Dear Readers,
It is with great enthusiasm that my co-editor-in-chief Hermann Mucke and I present the inaugural edition of Drug Repurposing, a journal dedicated to the transformative field of finding new therapeutic uses for existing drugs, enhanced for precision by systems and network medicine. This first edition features a robust collection of discussion articles, research papers, and review articles, jointly portraying the breadth of this innovative field. Our goal is to catalyze progress, inspire collaboration, and ultimately improve patient outcomes through the strategic repurposing of pharmaceuticals. Given the highly interdisciplinary nature of drug repurposing, we invite contributions from bioinformatics, cheminformatics, preclinical validation, clinical trials, ethics by design, freedom-to-operate, patenting strategies, business development, funding, regulatory, and reimbursement sectors.
We begin with Stephanie Dawson’s 1 introduction to our open-access strategy for the drug repurposing community, emphasizing the importance of shared data and resources to accelerate innovation and collaboration across the global scientific community: why it is advantageous for young scientists as it effectively increases chances to be seen and quoted 2 ; why it is also best for quality and reproducibility; and finally why open peer review = fair peer review.
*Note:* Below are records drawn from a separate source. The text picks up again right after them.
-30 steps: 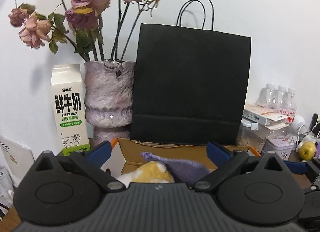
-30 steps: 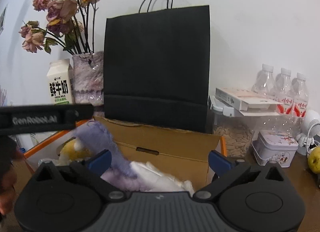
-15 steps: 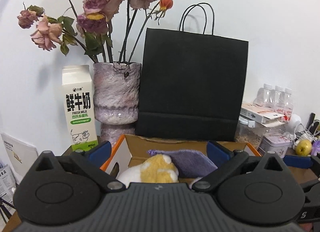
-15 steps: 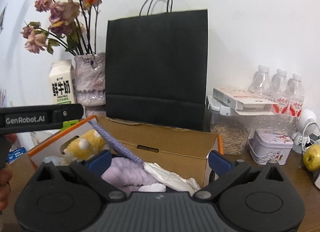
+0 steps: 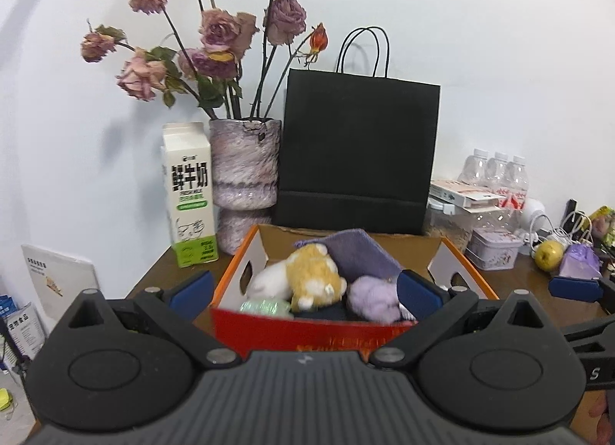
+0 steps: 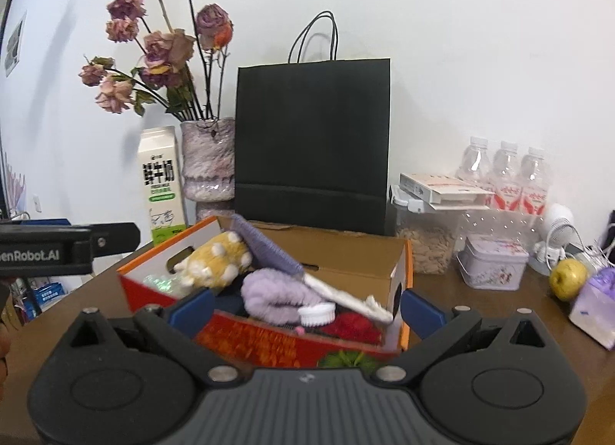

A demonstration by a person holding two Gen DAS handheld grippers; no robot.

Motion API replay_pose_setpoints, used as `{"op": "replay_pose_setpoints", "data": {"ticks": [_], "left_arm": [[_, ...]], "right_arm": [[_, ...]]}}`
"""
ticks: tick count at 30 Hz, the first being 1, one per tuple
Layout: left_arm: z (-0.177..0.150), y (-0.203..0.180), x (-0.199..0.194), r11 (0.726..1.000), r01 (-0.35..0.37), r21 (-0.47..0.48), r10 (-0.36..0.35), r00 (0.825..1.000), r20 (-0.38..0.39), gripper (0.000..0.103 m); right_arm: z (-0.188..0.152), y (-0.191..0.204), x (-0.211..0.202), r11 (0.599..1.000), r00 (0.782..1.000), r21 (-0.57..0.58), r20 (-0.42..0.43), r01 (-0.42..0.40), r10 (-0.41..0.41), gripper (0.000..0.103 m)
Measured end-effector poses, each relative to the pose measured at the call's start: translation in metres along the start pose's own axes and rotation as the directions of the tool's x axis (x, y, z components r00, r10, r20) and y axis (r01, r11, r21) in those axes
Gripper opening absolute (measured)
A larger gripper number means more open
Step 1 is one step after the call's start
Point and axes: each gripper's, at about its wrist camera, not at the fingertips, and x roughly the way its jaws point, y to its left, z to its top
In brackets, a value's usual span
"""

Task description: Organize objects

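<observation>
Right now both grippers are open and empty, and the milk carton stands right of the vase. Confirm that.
Not quite: the milk carton stands left of the vase, as the left wrist view shows. The left gripper and right gripper are indeed open and empty.

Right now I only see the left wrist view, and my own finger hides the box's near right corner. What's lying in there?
Observer: A red fluffy item fills that corner of the box, with a small round white brush beside it.
Operator: And is the right gripper carrying anything?
Observer: No. The right gripper is open and empty, on the near side of the box.
</observation>
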Motion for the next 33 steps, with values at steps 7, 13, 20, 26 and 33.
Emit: {"op": "replay_pose_setpoints", "data": {"ticks": [7, 13, 20, 26, 33], "left_arm": [[-0.020, 0.001, -0.051, 1.000, 0.019, 0.021, -0.019, 1.000, 0.012, 0.103], [-0.050, -0.001, -0.079, 0.999, 0.020, 0.046, -0.020, 1.000, -0.012, 0.103], [-0.073, 0.001, -0.090, 0.996, 0.044, 0.079, -0.041, 0.999, -0.032, 0.103], [-0.076, 0.003, -0.092, 0.995, 0.055, 0.078, -0.052, 0.998, -0.030, 0.103], [-0.077, 0.003, -0.091, 0.996, 0.050, 0.074, -0.048, 0.998, -0.032, 0.103]], "right_arm": [[-0.020, 0.008, -0.054, 1.000, 1.000, 0.026, 0.008, 0.009, -0.010, 0.103], [-0.043, 0.010, -0.092, 0.998, 1.000, 0.056, 0.017, 0.024, -0.025, 0.103], [-0.069, 0.015, -0.104, 0.999, 1.000, 0.048, -0.013, 0.026, -0.026, 0.103], [-0.070, 0.017, -0.106, 0.999, 1.000, 0.042, -0.008, 0.002, -0.002, 0.103], [-0.069, 0.018, -0.112, 0.999, 1.000, 0.038, 0.018, -0.005, 0.004, 0.103]]}}
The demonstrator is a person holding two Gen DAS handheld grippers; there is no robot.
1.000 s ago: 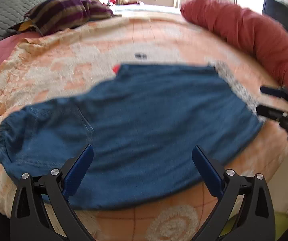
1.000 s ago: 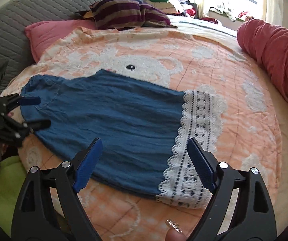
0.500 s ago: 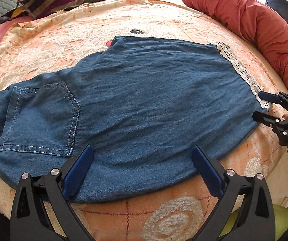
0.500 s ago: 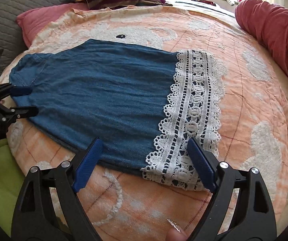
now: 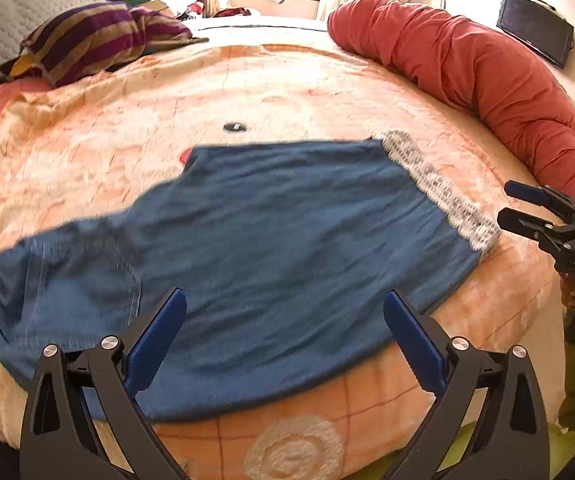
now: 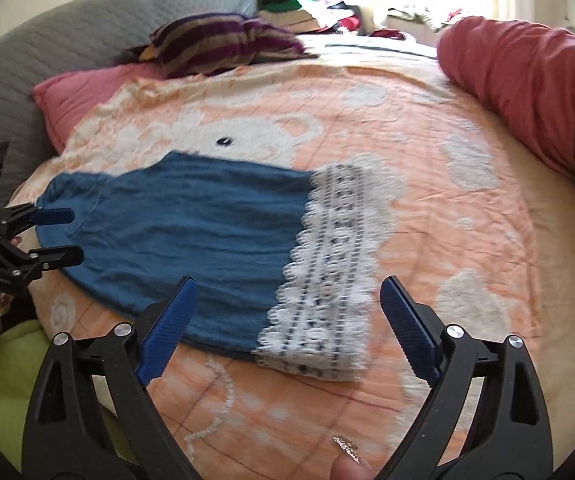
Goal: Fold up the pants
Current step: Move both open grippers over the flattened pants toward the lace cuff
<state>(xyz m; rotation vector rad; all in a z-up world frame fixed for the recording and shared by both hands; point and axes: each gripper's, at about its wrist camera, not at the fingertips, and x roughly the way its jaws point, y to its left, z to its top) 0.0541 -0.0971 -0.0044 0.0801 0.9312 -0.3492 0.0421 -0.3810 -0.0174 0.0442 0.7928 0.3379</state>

We then feature our inaugural highlight, Hermann Mucke’s 3 honorary lecture at the 2023 2nd International Conference on Systems Medicine, AI, and Drug Repurposing (RexPo’23), offering a comprehensive overview of the history, current state, and future potential of drug repurposing. This piece sets a foundational context for our journal, highlighting pivotal moments and future directions in the field.
Sarah Bonnin 4 reviews the latest advancements in machine learning and artificial intelligence as applied to drug repurposing, discussing the challenges and promising perspectives these technologies offer in accelerating drug discovery. Similarly, Ira Hebold Haraldsen 5 discusses the AI-Mind project, which aims to revolutionize personalized neurology by leveraging AI for automated diagnostics and advanced data management, showcasing the potential of AI in repurposing drugs for neurological disorders.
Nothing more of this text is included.